• [Required action]
Repeat each line of the material below without change.

• [Entries shown]
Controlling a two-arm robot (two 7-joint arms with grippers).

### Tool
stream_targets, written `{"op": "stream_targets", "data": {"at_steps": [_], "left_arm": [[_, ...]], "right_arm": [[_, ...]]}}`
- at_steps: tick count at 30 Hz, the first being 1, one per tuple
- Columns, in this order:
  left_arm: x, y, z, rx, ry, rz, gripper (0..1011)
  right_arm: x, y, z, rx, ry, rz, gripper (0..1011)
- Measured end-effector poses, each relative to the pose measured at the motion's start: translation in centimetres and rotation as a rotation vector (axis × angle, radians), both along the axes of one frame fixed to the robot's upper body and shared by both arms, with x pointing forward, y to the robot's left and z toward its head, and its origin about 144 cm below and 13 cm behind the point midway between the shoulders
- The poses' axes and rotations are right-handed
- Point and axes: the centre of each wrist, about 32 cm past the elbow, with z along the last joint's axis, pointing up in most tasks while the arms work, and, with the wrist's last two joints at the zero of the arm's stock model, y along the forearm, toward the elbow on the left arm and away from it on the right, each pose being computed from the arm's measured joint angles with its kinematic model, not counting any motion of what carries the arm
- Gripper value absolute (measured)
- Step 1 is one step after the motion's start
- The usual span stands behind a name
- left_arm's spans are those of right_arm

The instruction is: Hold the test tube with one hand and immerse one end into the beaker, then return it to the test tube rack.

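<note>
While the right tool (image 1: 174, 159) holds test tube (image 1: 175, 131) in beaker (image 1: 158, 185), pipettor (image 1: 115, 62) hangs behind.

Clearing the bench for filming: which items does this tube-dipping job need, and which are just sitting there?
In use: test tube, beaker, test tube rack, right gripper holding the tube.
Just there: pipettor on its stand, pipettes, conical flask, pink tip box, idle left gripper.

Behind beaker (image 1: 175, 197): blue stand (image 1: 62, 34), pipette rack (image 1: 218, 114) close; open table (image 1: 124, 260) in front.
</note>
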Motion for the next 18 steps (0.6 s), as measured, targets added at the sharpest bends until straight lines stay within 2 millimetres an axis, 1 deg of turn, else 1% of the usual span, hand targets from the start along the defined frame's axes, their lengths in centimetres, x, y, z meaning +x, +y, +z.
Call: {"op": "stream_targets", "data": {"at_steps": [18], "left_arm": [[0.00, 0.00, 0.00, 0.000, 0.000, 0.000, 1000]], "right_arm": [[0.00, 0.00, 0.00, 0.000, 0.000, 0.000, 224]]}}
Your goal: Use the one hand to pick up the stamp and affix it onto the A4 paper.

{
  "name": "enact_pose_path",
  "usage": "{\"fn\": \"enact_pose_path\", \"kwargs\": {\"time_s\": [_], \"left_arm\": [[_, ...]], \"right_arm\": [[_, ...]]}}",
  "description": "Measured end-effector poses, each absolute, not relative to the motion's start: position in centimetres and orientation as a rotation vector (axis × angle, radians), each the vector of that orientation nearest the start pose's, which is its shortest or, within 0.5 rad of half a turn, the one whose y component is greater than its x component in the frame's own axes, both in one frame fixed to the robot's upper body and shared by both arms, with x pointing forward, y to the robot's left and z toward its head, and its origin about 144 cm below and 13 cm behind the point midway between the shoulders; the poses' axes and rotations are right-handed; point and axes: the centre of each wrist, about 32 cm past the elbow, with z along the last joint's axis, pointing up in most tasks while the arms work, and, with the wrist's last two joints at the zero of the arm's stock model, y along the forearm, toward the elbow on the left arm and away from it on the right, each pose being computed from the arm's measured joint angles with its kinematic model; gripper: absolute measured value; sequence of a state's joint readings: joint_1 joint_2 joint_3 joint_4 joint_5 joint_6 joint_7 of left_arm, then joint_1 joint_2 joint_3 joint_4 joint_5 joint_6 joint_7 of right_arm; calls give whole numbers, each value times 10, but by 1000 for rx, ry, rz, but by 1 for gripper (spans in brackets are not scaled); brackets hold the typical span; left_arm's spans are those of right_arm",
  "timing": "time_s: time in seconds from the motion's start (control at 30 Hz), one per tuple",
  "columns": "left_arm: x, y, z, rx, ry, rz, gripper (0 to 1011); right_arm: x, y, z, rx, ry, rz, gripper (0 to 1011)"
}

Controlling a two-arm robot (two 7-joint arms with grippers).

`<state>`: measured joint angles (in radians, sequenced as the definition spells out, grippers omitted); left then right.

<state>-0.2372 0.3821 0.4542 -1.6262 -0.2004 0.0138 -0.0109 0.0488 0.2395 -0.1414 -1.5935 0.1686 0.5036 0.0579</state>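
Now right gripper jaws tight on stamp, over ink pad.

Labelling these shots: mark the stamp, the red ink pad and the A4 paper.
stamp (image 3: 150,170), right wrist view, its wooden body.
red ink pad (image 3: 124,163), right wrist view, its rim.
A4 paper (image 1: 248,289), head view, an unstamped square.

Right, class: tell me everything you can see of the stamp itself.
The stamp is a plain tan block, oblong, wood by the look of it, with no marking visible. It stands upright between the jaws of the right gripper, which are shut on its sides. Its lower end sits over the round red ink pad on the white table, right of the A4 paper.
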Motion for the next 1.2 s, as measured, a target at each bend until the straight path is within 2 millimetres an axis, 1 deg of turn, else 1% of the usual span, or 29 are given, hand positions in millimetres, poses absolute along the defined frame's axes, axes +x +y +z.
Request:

• [Exercise answer]
Controlling a two-arm robot (two 7-joint arms with grippers).

### Tool
stream_targets, written `{"op": "stream_targets", "data": {"at_steps": [_], "left_arm": [[_, ...]], "right_arm": [[_, ...]]}}`
- at_steps: tick count at 30 Hz, the first being 1, one per tuple
- Columns, in this order:
  left_arm: x, y, z, rx, ry, rz, gripper (0..1011)
  right_arm: x, y, z, rx, ry, rz, gripper (0..1011)
- Measured end-effector poses, each relative to the pose measured at the motion's start: translation in centimetres and rotation as a rotation vector (axis × angle, radians), both along the axes of one frame fixed to the robot's upper body and shared by both arms, with x pointing forward, y to the robot's left and z toward its head, and its origin about 144 cm below and 13 cm behind the point midway between the shoulders
- The poses' axes and rotations are right-handed
- Point and axes: the centre of each wrist, about 32 cm past the elbow, with z along the last joint's axis, pointing up in most tasks while the arms work, and, with the wrist's last two joints at the zero of the arm's stock model, y along the forearm, toward the elbow on the left arm and away from it on the right, each pose being computed from the arm's measured joint angles with its kinematic model, not counting any motion of what carries the arm
- Gripper value absolute (measured)
- Step 1 is one step after the motion's start
- The usual span stands behind a name
- left_arm's spans are those of right_arm

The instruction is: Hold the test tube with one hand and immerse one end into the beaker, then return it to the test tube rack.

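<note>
While the right tool (image 1: 174, 159) holds test tube (image 1: 175, 131) in beaker (image 1: 158, 185), pipettor (image 1: 115, 62) hangs behind.

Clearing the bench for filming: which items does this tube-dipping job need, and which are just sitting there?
In use: test tube, beaker, test tube rack, right gripper holding the tube.
Just there: pipettor on its stand, pipettes, conical flask, pink tip box, idle left gripper.

Behind beaker (image 1: 175, 197): blue stand (image 1: 62, 34), pipette rack (image 1: 218, 114) close; open table (image 1: 124, 260) in front.
</note>
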Motion for the next 18 steps (0.6 s), as measured, targets added at the sharpest bends until straight lines stay within 2 millimetres an axis, 1 deg of turn, else 1% of the usual span, hand targets from the start along the defined frame's axes, their lengths in centimetres, x, y, z meaning +x, +y, +z.
Call: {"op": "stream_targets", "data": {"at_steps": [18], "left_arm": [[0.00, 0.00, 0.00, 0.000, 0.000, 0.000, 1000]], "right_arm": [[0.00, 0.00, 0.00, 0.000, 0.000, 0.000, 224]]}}
Your goal: Use the one hand to pick up the stamp and affix it onto the A4 paper.

{
  "name": "enact_pose_path",
  "usage": "{\"fn\": \"enact_pose_path\", \"kwargs\": {\"time_s\": [_], \"left_arm\": [[_, ...]], \"right_arm\": [[_, ...]]}}",
  "description": "Measured end-effector poses, each absolute, not relative to the motion's start: position in centimetres and orientation as a rotation vector (axis × angle, radians), each the vector of that orientation nearest the start pose's, which is its shortest or, within 0.5 rad of half a turn, the one whose y component is greater than its x component in the frame's own axes, both in one frame fixed to the robot's upper body and shared by both arms, with x pointing forward, y to the robot's left and z toward its head, and its origin about 144 cm below and 13 cm behind the point midway between the shoulders; the poses' axes and rotations are right-handed; point and axes: the centre of each wrist, about 32 cm past the elbow, with z along the last joint's axis, pointing up in most tasks while the arms work, and, with the wrist's last two joints at the zero of the arm's stock model, y along the forearm, toward the elbow on the left arm and away from it on the right, each pose being computed from the arm's measured joint angles with its kinematic model; gripper: absolute measured value; sequence of a state's joint readings: joint_1 joint_2 joint_3 joint_4 joint_5 joint_6 joint_7 of left_arm, then joint_1 joint_2 joint_3 joint_4 joint_5 joint_6 joint_7 of right_arm; calls give whole numbers, each value times 10, but by 1000 for rx, ry, rz, but by 1 for gripper (spans in brackets are not scaled); brackets hold the typical span; left_arm's spans are those of right_arm",
  "timing": "time_s: time in seconds from the motion's start (control at 30 Hz), one per tuple",
  "columns": "left_arm: x, y, z, rx, ry, rz, gripper (0 to 1011); right_arm: x, y, z, rx, ry, rz, gripper (0 to 1011)"
}

Controlling a two-arm robot (two 7-joint arms with grippers).

`<state>`: measured joint angles (in radians, sequenced as the definition spells out, grippers omitted); left then right.

<state>-0.2372 0.3821 0.4542 -1.6262 -0.2004 0.0138 -0.0109 0.0488 0.2395 -0.1414 -1.5935 0.1686 0.5036 0.0579</state>
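Now right gripper jaws tight on stamp, over ink pad.

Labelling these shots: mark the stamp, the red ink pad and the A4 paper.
stamp (image 3: 150,170), right wrist view, its wooden body.
red ink pad (image 3: 124,163), right wrist view, its rim.
A4 paper (image 1: 248,289), head view, an unstamped square.

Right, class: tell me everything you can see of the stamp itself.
The stamp is a plain tan block, oblong, wood by the look of it, with no marking visible. It stands upright between the jaws of the right gripper, which are shut on its sides. Its lower end sits over the round red ink pad on the white table, right of the A4 paper.
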Motion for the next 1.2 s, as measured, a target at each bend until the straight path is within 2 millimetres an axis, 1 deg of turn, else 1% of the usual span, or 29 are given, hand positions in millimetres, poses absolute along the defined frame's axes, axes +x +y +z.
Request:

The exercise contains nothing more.